緩んだ指が片手で両頬をゆるゆると撫でて来る、まるで早く言えと急かされてるようだ。こわ。


「言わねーの? 」


ねぇ、これやった事あるの? 貴方遊女潰した事あるの? 頬を弄くってた手が一度首を掴んでから親指が唇に置かれた。今首絞めようとした? え、こっわ。


「っ!……ったい、っ、」


私の脚を身体で押さえてるのはわざとだ、私が蹴るかもしれないから。掴まれてる手に力が入って痛みを伴う、こうなる前から抵抗はしてた、でもビクともしなかった。

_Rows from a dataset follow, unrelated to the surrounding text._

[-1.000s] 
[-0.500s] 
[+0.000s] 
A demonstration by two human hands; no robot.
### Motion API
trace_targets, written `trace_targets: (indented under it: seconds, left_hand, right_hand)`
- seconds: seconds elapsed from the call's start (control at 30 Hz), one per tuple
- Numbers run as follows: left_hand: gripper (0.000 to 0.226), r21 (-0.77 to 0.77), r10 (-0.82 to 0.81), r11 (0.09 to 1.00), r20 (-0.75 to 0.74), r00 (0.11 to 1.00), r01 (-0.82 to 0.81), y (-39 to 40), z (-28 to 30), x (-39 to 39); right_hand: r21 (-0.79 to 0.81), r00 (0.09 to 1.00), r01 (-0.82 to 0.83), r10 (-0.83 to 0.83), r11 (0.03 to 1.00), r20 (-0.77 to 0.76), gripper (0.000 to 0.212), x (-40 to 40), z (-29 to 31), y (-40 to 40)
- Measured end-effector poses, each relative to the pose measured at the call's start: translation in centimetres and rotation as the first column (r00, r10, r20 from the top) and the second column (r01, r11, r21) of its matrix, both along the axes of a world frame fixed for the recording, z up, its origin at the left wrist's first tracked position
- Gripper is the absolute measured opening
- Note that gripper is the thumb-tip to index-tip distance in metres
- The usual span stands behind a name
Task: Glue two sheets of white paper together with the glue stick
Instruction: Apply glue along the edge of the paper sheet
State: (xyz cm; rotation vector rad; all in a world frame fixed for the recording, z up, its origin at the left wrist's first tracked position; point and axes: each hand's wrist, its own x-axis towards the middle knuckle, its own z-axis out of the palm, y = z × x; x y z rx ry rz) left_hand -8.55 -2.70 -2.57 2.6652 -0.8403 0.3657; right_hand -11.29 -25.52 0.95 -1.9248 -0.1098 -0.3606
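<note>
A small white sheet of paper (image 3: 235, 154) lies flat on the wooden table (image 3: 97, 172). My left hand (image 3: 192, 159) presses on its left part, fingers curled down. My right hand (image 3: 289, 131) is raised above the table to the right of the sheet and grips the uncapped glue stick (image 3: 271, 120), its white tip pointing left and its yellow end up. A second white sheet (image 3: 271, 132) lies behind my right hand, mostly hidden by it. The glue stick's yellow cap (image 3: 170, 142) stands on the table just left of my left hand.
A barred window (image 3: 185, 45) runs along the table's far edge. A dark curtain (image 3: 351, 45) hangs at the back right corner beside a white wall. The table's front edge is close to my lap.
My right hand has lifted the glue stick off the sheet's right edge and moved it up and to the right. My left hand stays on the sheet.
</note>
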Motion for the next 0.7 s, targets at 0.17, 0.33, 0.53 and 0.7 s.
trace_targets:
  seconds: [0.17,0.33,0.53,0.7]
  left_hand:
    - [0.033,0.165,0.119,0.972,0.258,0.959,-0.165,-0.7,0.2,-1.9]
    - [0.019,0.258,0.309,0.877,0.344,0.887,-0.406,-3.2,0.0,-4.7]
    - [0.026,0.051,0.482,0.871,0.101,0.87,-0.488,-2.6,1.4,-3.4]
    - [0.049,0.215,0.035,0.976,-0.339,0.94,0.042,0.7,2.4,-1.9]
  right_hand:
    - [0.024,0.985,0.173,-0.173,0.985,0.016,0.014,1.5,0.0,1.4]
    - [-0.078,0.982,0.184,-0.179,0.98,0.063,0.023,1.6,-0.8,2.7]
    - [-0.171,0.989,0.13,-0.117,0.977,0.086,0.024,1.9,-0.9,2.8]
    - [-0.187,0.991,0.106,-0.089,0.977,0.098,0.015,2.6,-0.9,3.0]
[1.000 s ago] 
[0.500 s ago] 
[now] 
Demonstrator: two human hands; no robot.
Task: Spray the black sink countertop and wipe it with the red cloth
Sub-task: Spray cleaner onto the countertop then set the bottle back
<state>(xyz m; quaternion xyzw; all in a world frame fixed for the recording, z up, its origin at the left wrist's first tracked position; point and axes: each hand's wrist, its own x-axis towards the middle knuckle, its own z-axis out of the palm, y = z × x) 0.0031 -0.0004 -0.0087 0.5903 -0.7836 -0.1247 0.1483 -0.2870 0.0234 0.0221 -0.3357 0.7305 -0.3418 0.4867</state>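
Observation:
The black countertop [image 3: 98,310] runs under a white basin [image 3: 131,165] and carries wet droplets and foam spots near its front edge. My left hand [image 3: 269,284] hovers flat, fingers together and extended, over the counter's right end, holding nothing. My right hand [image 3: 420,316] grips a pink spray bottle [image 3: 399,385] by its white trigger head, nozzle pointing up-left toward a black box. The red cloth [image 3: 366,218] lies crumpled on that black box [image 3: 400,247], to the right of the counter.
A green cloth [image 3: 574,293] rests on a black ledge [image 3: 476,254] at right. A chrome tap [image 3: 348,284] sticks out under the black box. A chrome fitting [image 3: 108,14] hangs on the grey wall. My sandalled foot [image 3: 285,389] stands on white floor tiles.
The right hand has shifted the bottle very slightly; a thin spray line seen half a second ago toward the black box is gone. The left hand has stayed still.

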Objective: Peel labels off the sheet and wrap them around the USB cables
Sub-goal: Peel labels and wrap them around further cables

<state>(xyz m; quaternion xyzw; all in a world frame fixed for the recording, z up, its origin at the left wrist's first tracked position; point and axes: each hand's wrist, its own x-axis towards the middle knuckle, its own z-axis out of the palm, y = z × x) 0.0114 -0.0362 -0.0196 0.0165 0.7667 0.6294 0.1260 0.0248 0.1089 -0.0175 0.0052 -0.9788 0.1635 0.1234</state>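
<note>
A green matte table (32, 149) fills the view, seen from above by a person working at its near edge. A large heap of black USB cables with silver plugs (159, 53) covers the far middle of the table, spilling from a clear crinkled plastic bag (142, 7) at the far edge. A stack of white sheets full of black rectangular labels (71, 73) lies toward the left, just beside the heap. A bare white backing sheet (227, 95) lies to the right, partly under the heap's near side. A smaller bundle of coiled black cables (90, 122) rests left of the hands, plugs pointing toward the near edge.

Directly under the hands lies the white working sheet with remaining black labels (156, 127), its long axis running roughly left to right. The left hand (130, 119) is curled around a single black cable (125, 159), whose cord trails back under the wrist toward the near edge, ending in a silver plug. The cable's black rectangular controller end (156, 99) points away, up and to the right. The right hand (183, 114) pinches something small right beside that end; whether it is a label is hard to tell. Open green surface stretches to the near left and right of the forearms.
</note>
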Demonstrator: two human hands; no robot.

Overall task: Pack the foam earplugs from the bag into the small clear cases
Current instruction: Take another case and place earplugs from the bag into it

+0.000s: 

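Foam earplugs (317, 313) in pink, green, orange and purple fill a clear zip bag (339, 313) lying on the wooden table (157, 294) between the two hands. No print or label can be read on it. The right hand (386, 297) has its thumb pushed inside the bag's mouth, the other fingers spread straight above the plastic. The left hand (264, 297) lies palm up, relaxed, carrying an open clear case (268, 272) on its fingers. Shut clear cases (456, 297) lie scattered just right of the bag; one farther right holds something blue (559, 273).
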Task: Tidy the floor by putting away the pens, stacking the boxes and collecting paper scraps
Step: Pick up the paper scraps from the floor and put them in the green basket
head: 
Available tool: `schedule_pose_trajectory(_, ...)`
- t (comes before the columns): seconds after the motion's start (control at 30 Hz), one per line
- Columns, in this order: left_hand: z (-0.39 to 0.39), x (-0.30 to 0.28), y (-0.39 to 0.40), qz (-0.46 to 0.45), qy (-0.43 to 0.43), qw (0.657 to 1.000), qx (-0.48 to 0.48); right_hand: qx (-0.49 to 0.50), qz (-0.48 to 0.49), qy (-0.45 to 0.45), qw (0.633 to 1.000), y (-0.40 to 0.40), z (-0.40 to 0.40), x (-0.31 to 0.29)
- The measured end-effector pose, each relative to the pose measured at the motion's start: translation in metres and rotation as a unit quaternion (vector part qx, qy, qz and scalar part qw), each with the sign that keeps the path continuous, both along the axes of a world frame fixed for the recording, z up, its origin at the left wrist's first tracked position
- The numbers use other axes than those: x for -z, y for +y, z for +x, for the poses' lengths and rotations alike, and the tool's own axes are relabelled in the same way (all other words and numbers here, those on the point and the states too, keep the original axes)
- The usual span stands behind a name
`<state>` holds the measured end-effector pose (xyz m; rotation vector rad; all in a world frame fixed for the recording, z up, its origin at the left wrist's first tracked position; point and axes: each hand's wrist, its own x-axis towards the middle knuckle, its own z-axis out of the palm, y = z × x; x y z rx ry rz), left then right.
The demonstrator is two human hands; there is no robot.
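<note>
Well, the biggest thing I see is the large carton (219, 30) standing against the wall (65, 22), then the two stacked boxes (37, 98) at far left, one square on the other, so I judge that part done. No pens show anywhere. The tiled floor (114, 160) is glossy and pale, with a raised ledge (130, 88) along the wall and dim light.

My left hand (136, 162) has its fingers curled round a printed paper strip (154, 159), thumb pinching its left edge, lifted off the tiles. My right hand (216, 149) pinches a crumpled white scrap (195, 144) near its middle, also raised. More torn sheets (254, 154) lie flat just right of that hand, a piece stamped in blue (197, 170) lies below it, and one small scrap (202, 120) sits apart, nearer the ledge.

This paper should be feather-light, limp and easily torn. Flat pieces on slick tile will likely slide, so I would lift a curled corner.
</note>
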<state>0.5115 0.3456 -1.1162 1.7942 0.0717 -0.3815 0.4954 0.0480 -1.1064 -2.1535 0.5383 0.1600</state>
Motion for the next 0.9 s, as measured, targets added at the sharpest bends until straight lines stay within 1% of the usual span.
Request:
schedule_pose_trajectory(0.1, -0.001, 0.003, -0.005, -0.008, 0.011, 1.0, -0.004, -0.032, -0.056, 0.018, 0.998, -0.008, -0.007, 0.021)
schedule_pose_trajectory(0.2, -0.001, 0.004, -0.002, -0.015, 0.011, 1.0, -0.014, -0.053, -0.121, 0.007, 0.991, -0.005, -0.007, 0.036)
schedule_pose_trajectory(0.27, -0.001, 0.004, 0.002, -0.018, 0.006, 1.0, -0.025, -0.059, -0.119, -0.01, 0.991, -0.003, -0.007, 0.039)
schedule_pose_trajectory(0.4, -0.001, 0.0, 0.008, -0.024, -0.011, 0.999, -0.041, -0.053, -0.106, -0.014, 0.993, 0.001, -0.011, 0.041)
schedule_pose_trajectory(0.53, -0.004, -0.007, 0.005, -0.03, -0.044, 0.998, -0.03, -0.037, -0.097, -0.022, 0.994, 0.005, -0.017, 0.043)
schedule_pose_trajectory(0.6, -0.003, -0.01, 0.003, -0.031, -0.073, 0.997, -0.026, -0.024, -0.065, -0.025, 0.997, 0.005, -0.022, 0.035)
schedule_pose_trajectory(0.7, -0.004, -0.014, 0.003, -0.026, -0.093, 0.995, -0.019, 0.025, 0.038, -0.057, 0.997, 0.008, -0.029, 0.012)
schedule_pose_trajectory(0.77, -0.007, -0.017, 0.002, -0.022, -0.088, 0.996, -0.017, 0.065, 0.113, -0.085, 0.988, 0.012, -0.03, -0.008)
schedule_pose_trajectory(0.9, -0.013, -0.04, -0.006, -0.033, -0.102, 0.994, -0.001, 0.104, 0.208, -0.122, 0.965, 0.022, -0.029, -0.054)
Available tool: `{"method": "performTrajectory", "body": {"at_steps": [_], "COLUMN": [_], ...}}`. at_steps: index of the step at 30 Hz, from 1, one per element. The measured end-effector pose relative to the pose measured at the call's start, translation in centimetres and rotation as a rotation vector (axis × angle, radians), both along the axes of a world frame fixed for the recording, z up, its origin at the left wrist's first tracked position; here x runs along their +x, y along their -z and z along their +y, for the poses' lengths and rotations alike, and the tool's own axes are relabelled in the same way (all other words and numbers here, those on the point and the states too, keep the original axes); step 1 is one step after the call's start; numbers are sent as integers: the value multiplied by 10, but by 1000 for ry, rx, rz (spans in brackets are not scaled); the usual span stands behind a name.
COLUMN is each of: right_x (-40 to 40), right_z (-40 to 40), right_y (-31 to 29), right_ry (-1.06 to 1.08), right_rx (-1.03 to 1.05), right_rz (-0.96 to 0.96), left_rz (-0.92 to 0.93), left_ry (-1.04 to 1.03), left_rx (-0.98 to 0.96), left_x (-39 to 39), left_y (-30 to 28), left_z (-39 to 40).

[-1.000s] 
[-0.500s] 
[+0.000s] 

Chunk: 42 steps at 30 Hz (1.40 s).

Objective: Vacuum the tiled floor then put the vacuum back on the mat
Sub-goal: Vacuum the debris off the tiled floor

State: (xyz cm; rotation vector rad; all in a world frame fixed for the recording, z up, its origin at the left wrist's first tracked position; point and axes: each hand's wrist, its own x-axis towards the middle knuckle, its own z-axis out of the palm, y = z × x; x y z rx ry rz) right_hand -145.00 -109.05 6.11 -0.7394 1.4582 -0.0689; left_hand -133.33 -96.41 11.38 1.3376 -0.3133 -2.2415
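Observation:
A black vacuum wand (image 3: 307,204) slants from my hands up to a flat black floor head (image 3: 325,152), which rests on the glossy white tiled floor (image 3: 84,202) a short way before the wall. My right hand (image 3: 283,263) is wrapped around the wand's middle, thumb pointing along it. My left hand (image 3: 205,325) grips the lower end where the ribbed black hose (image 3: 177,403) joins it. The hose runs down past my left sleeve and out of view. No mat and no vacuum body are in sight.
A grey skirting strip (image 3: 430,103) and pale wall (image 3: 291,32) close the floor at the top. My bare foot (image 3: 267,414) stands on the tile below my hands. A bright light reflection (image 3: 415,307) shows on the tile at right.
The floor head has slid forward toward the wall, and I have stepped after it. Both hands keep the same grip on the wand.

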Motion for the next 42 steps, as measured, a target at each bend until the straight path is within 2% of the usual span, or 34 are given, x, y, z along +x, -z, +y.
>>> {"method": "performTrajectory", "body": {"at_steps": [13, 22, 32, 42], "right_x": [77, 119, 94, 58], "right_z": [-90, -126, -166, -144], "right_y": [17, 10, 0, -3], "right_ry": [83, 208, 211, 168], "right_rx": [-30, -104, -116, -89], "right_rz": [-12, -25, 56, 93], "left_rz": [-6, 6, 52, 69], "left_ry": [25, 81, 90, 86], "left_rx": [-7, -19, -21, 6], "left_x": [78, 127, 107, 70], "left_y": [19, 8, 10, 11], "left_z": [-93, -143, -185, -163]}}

今の銀さんは私に悪戯してるんじゃない、遊女のフリした私、いつもの戯れなら逃げ道作ってくれるし痛みなんて与えて来ない。私の力じゃ、この人から抜けれ無い。こんな時に特訓の事考えてる場合じゃないけど、銀さんだから抵抗出来ない以前にこの人から逃れる事は難しい気がする。いや、もしかしたら不可能かも。


「……っ、……ご、めんなさい、」

「はーい、良く出来ましたァ。」


恐ろしい、今さっき首絞めようとした手で頬を優しく撫でてキスしてきた。遊女いたぶって笑ってるよこの人。 ドSめ。


「わー、良かったですー、甘い感じと迷ってたのでいっそ両方描きます! ありがとうございました、助かりました!」

「いえいえー、こちらこそありがとうございました。またのご依頼、是非、お待ちしてまーす。」

「はい、また宜しくお願いします!」








「すげェ楽しい仕事だったな? あんなのなら毎日出来るわ。」

「どんだけ遊女さん潰したいの、店崩壊しちゃうよ。」

「バカ言え、お前いたぶって遊ぶから楽しんだろ。」


潰されるの私か。しかも今いたぶって遊ぶって言ったね? 絶対経験済みだよ。


「遊女さんいたぶった経験がお有りで?」

「遊女は無ェな」


遊女は無い。は、って。は、って言ったね。え、いたぶるの好き? 私出来る? ……痛いよ、えっ、……え、目瞑ってたら終わるかな。


「お前が楽しそうにしながら戯れんのはもっと楽しいよ。」


頭の中読まれた? チラっと横を見上げたら緩く笑って横目で見られてた。


「………私も、そっちが良い。」

「だな。昼飯どっかで食ってく?」

「まさか貰ったお給料で行く気なの?」

「折角だし?」

「お馬鹿。炒飯作ったげるから一回帰るよ、あの子達にお弁当持たせて働かせてるのに外食なんて駄目よ。」

「マジか!お前の炒飯旨いよな、店で食うより断然旨ェから外で食えなくなった。」


時々、いや結構、この大人が可愛く見えて仕方無い。

ヘラっと笑って握ってる手に力が入り、ご機嫌なのが伝わって来る。


さっき散々噛まれたのに、そんな笑顔向けられたら気分が回復してしまう。だってほら、目玉焼き上に乗っけようかなって考えてるもん。